What is needed:
For each line of the listing that holds "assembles", show the full line.

Available data:
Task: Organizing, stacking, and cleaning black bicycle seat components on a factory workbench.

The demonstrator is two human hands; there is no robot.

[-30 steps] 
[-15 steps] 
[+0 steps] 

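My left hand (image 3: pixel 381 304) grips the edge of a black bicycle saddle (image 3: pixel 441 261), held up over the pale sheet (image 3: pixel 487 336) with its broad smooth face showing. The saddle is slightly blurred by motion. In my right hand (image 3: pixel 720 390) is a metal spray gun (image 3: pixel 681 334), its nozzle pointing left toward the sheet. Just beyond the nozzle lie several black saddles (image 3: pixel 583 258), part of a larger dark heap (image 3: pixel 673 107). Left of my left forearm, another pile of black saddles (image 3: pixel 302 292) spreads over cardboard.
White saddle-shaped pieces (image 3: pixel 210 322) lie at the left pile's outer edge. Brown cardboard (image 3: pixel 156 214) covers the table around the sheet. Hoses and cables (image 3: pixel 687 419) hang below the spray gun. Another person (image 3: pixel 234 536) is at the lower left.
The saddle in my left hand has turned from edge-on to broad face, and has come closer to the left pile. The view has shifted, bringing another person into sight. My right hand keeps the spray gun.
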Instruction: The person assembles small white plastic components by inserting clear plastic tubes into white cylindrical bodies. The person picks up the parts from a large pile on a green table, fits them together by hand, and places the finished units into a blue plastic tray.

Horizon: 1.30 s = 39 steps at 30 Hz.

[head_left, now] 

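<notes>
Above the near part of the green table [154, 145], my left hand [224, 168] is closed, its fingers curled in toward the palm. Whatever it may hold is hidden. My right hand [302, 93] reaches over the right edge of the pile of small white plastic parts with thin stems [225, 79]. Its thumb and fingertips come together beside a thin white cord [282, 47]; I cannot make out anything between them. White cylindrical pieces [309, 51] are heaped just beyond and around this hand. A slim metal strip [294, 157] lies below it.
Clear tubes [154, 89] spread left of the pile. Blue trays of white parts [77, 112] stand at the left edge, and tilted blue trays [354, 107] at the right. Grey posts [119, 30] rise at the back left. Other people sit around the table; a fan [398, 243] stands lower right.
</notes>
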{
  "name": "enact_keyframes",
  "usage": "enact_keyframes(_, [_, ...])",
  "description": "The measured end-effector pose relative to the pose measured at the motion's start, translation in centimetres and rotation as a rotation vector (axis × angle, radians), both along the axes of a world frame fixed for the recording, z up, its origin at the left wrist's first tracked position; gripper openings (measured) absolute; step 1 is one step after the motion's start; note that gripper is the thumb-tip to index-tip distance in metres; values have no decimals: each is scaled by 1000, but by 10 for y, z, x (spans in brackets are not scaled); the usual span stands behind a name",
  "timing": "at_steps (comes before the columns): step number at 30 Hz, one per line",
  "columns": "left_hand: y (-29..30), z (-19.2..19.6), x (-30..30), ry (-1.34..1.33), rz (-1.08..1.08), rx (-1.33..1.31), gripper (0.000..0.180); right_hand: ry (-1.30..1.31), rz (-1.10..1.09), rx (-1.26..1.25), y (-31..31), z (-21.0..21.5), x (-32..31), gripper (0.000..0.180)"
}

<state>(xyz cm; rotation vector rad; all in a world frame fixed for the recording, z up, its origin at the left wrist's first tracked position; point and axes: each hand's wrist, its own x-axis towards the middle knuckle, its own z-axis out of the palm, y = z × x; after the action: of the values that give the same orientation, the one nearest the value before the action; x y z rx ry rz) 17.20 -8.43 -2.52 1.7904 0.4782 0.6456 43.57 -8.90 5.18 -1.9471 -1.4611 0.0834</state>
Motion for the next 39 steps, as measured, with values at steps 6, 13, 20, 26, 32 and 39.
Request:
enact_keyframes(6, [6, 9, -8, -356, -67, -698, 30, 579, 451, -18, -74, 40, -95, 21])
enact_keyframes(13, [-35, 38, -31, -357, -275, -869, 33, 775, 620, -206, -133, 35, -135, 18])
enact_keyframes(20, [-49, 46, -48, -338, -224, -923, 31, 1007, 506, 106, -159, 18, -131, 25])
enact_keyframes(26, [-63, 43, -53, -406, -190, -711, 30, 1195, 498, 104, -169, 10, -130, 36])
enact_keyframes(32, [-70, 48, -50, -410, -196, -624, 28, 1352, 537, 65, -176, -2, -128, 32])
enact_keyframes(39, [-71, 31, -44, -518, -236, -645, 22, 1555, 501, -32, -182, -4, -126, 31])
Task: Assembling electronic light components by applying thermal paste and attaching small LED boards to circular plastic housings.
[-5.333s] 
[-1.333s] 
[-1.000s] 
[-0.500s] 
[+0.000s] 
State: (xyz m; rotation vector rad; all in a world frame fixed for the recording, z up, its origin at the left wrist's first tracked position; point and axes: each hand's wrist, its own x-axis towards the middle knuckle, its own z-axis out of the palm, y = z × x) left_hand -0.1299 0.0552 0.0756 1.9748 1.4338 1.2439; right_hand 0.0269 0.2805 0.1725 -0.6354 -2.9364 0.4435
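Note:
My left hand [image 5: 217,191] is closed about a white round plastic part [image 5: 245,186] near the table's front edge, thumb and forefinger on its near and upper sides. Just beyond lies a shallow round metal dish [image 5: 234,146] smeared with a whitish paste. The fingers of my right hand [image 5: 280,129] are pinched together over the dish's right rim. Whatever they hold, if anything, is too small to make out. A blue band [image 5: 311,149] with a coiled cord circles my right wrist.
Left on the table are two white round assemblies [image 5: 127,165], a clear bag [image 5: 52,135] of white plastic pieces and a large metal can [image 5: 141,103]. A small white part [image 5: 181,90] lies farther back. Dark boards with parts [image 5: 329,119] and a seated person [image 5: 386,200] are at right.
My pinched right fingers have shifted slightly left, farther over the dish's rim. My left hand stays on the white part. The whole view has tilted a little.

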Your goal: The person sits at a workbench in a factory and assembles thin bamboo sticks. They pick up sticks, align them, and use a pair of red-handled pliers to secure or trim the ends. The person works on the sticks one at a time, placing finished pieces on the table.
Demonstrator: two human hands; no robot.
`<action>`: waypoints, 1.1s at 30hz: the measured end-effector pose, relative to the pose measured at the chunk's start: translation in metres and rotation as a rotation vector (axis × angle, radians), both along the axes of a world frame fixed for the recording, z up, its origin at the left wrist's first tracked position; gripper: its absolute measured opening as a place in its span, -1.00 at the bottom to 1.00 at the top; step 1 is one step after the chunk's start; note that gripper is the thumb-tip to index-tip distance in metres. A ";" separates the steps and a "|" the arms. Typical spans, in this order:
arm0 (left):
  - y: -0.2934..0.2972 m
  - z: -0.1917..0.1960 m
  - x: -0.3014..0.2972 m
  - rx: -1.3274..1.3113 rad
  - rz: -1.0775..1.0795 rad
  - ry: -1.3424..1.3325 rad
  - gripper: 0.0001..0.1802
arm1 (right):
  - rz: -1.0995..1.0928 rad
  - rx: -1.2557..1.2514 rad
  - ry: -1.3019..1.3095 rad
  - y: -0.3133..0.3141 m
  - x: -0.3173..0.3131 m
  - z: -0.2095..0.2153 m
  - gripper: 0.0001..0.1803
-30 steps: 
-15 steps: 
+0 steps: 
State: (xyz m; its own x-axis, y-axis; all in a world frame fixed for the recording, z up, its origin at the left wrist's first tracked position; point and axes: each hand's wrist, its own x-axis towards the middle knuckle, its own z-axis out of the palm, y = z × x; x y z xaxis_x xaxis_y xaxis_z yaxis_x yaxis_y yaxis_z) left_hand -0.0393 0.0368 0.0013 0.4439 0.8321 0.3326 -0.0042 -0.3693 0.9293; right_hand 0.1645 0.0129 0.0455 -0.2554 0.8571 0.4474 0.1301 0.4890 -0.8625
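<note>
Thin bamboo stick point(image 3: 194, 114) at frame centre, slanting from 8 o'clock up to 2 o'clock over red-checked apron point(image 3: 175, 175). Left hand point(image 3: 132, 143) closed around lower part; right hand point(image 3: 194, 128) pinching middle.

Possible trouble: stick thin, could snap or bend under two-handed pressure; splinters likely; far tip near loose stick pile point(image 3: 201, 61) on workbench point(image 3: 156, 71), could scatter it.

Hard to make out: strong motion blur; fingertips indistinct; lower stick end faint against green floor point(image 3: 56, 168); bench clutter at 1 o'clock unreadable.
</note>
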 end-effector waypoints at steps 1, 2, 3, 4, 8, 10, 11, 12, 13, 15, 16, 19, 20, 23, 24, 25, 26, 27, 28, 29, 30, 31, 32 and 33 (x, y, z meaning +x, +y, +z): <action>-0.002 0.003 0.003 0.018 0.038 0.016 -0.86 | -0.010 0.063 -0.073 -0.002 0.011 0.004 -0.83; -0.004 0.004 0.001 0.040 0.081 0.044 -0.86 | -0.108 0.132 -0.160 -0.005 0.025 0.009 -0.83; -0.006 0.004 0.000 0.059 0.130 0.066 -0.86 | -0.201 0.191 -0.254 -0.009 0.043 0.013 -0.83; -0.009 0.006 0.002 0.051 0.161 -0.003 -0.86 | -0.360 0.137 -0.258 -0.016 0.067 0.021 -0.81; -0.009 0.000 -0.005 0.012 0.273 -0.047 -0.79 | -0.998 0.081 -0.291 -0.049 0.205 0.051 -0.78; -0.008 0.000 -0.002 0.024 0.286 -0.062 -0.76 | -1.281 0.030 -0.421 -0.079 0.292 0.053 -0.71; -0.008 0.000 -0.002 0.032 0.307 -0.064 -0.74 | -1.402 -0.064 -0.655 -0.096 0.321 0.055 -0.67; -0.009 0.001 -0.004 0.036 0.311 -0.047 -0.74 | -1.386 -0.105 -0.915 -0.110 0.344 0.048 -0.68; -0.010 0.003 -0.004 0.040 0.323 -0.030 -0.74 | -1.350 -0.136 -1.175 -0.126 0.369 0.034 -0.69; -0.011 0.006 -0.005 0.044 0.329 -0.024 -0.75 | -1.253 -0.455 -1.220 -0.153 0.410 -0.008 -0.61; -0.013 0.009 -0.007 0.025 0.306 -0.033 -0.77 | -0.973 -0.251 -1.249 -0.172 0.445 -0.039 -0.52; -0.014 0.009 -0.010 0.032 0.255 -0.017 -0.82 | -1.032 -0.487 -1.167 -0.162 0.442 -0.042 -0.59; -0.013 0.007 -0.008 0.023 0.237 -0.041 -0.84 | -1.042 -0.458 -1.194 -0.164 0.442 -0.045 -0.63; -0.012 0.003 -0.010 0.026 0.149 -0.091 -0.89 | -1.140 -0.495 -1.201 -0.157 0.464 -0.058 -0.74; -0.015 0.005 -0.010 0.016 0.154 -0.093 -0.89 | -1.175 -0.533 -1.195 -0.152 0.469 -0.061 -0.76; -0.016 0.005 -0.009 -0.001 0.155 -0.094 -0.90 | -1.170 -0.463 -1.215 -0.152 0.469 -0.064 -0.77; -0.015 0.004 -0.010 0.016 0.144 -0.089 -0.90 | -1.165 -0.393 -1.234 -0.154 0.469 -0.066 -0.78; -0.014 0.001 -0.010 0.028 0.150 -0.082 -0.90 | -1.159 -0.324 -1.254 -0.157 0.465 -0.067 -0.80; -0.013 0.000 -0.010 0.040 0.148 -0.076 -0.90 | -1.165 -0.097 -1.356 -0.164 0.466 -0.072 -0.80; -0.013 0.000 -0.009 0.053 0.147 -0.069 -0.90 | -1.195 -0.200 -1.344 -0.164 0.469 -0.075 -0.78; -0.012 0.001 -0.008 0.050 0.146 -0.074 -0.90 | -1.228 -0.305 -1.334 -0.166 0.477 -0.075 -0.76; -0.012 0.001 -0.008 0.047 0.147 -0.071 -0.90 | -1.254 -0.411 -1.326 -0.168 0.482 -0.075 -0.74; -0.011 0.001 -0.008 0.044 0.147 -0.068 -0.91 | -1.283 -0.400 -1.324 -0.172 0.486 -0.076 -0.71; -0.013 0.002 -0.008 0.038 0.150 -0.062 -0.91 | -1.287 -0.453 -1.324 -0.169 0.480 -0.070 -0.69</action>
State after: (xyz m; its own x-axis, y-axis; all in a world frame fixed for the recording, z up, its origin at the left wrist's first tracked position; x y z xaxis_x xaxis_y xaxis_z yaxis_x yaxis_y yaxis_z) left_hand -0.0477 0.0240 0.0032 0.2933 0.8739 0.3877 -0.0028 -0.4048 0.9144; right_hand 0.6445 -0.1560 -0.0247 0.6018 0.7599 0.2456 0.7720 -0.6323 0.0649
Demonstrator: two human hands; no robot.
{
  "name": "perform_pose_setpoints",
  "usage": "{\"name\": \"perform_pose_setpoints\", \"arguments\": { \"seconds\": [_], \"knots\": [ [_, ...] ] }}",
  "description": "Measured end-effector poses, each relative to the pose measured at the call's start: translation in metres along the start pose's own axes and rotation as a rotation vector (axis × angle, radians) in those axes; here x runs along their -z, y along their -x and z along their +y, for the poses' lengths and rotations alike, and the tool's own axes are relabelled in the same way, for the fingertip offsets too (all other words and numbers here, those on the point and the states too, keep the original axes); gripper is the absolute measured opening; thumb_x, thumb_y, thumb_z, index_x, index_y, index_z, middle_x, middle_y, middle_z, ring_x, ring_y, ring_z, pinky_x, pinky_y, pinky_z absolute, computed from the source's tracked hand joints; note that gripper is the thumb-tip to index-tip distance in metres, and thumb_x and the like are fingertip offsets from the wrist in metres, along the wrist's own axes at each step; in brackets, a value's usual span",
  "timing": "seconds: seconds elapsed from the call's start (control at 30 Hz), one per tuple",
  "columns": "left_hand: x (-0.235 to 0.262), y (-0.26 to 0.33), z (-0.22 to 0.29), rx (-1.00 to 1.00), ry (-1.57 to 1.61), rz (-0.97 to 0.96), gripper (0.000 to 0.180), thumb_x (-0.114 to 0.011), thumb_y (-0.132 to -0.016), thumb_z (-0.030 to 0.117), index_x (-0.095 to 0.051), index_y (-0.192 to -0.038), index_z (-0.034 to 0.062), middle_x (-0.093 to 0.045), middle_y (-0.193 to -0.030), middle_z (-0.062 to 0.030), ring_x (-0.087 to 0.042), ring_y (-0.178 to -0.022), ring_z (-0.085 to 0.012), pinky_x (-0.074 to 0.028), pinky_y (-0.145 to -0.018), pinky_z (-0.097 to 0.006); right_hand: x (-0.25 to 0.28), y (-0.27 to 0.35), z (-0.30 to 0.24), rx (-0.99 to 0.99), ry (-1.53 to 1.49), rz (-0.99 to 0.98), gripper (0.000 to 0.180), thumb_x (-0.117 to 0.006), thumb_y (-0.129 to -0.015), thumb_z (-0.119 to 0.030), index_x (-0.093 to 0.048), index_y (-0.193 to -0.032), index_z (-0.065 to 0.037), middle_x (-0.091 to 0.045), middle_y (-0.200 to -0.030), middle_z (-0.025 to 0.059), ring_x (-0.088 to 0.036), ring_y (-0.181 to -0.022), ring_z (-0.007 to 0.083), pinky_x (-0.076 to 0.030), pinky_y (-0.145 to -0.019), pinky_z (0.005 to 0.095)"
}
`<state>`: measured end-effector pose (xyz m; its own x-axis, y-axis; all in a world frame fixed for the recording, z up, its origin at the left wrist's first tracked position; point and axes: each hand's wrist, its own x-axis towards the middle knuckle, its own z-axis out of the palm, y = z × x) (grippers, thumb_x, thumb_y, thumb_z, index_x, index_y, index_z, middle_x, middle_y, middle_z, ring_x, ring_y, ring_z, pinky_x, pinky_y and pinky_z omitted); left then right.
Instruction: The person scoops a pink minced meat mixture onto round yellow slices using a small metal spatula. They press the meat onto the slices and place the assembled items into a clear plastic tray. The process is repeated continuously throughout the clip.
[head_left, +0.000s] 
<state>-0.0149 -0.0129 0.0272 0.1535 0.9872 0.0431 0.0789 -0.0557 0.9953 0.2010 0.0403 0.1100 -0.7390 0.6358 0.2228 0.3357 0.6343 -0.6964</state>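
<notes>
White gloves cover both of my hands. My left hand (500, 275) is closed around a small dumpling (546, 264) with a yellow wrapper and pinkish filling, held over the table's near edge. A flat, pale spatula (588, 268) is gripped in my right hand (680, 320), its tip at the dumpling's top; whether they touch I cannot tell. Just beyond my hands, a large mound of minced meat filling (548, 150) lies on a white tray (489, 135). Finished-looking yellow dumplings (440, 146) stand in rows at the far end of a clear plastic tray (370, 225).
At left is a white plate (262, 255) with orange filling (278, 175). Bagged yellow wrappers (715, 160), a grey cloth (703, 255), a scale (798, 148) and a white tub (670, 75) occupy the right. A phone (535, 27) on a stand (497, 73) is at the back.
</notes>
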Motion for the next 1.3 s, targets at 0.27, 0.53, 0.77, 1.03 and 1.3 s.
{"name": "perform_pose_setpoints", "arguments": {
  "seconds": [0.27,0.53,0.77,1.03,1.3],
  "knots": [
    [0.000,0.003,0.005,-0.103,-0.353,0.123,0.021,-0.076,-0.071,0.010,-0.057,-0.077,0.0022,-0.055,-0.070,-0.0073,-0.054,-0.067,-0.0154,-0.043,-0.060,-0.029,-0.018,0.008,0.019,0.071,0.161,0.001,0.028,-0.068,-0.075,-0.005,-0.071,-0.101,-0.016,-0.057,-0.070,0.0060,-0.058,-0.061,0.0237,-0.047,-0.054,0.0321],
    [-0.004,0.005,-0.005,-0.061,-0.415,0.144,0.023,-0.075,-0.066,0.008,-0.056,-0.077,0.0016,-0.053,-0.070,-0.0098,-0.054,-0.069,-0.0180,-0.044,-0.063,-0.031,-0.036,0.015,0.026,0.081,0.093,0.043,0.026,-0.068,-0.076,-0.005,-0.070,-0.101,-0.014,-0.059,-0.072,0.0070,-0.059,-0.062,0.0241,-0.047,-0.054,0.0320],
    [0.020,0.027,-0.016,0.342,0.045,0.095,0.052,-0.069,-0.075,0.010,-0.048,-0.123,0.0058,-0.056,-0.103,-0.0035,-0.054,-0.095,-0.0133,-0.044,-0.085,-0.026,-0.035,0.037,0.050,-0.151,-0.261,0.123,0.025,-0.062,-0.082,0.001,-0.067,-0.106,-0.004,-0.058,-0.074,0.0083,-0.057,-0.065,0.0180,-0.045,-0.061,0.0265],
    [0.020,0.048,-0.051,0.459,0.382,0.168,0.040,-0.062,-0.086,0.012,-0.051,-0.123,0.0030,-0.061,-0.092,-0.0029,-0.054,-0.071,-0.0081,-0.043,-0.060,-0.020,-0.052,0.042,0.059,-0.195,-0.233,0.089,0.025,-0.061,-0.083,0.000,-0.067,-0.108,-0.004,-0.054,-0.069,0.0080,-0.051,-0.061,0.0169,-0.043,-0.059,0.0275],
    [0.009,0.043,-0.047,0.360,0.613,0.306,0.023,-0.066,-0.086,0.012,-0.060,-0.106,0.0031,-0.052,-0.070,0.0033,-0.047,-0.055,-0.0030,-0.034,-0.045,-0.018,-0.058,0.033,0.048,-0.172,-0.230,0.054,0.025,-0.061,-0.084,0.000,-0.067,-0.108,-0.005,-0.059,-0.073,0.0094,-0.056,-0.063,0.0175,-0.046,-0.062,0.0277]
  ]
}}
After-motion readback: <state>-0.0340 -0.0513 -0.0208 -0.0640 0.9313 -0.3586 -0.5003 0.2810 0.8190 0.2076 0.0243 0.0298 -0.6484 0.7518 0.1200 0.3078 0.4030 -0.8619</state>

Your response:
Instruction: The person assembles small white plastic components by inserting clear plastic tubes into white cylindrical bodies. The person picks up the parts from a large pile on a green table, fits them together by hand, and places the finished units into a blue plastic tray.
Your goal: The person sits at a workbench in a factory and assembles thin bamboo sticks. They pick up sticks, align them, and use a pair of red-handled pliers to secure or trim the ends. The person works on the sticks one at a time, placing finished pieces on the table.

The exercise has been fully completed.